Head v. Head

Decision Date24 April 1985
Docket NumberNo. 84-1116,84-1116
Citation759 F.2d 1172
PartiesFed. Sec. L. Rep. P 92,022 Joan G. HEAD, Appellant, v. Howard HEAD, Appellee.
CourtU.S. Court of Appeals — Fourth Circuit

Gary I. Strausberg and Kenneth D. Pack, Baltimore, Md. (Melnicove, Kaufman, Weiner & Smouse, P.A., Baltimore, Md., on brief), for appellant.

Melvin J. Sykes, Baltimore, Md. (Max R. Israelson, Baltimore, Md., on brief), for appellee.

Before WINTER, Chief Judge, and PHILLIPS and MURNAGHAN, Circuit Judges.

James Dukson PHILLIPS, Circuit Judge:

Joan Head appeals from an order of the United States District Court for the District of Maryland granting summary judgment in favor of her ex-husband, Howard Head, in her claims against him for alleged violation of anti-fraud provisions of the federal securities law in their property settlement agreement. We now affirm the judgment of the district court.

I

Joan and Howard Head were married on June 11, 1968. Howard had children by a previous marriage, so the couple entered into an antenuptial agreement that limited Joan's access to Howard's considerable wealth in the event of death or divorce.
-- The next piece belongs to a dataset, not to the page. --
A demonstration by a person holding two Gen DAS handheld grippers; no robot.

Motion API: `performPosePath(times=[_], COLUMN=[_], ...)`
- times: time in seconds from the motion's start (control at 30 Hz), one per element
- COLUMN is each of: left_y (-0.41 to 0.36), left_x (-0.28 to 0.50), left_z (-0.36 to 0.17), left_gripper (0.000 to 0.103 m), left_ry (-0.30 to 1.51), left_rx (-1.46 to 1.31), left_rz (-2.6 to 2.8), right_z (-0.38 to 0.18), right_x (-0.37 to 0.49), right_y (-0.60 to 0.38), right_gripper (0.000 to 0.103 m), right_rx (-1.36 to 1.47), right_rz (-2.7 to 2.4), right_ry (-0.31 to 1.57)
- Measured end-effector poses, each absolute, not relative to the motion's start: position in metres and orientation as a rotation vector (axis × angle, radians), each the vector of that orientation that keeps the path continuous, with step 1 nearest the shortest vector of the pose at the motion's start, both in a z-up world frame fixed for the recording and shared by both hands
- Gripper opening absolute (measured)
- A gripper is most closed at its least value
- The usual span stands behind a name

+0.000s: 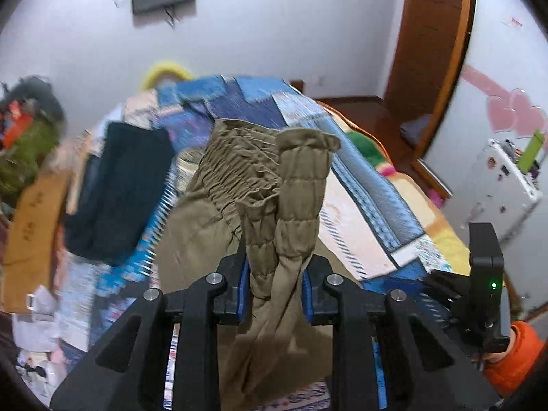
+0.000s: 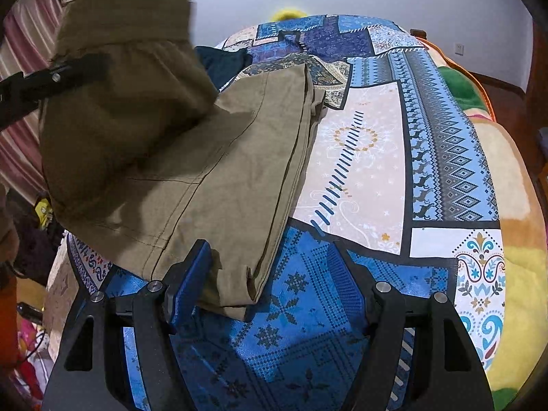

Howard's wealth increased substantially during the marriage due to his invention of the Prince tennis racket and his ownership of the company that manufactured and marketed the racket, Prince Manufacturing Incorporated (PMI).

On September 24, 1981, Joan filed for divorce a mensa et thoro in Maryland state court. After several months of negotiations the lawyers for the respective parties worked out a property settlement agreement that was signed by the parties on December 30, 1981. During the negotiations Howard relied on the 1968 antenuptial agreement and Joan disputed the validity of the agreement. Howard also produced for Joan's lawyers financial statements from his accountants that listed the book value of Howard's PMI stock as being $2,551,000. Both parties recognized that this reported figure was considerably lower than the stock's fair market value.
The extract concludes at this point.